▸ **ASSIGNED TASK**
Across these entries, report how many lines include the string "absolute", with nothing but the number.

Data entries
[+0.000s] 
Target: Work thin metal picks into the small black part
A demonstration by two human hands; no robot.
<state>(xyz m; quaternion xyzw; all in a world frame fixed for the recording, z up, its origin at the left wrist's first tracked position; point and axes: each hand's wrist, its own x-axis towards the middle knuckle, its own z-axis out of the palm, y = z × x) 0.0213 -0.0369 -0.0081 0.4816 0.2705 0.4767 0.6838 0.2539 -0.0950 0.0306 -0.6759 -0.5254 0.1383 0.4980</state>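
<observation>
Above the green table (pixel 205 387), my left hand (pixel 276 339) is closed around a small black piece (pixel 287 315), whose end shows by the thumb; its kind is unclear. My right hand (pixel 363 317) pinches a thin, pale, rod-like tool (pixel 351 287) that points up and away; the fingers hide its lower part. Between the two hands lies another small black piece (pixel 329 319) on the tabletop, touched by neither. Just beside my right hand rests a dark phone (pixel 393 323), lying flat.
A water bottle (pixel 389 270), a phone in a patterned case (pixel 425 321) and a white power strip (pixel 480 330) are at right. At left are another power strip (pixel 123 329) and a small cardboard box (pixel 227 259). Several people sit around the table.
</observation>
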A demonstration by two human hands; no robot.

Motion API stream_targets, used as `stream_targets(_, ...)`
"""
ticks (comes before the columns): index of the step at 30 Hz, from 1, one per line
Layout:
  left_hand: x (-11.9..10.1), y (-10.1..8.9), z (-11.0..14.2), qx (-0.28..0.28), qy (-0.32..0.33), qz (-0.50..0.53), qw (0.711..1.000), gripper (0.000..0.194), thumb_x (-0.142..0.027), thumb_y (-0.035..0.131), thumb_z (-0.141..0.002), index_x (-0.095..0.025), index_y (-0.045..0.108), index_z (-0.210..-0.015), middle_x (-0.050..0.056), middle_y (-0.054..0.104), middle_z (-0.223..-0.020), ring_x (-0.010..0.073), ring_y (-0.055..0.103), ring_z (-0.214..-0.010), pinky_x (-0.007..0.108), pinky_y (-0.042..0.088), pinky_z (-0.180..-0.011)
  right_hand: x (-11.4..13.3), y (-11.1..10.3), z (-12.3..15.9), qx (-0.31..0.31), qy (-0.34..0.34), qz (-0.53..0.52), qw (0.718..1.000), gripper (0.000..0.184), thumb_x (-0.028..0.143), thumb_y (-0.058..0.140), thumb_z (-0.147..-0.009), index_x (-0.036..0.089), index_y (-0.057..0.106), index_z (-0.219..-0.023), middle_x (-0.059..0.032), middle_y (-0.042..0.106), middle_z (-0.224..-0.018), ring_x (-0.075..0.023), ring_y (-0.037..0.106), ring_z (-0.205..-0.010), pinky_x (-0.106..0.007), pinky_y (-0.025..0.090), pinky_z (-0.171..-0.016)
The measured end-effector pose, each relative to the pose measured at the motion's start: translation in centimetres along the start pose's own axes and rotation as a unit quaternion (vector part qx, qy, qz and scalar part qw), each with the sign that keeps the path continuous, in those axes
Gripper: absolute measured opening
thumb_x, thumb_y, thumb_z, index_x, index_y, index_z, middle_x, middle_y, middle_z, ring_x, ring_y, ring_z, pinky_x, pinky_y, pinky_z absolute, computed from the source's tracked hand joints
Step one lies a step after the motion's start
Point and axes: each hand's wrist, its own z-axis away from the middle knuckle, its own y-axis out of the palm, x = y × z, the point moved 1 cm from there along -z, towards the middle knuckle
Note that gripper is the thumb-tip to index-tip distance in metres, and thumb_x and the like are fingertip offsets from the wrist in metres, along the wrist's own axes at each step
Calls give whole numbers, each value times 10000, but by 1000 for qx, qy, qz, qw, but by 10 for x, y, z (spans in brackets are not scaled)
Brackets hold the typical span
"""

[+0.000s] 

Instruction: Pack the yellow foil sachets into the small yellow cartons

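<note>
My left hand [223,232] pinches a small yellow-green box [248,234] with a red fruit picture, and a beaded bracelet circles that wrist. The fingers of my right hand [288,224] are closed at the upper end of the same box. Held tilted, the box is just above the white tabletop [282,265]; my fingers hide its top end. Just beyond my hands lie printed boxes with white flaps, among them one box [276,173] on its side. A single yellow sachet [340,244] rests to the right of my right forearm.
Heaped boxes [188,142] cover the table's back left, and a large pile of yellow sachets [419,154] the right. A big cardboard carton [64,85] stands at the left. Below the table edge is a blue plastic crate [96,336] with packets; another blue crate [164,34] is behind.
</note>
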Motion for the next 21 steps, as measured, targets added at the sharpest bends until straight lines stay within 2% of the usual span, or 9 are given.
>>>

▸ **RESULT FOR THIS TASK**
2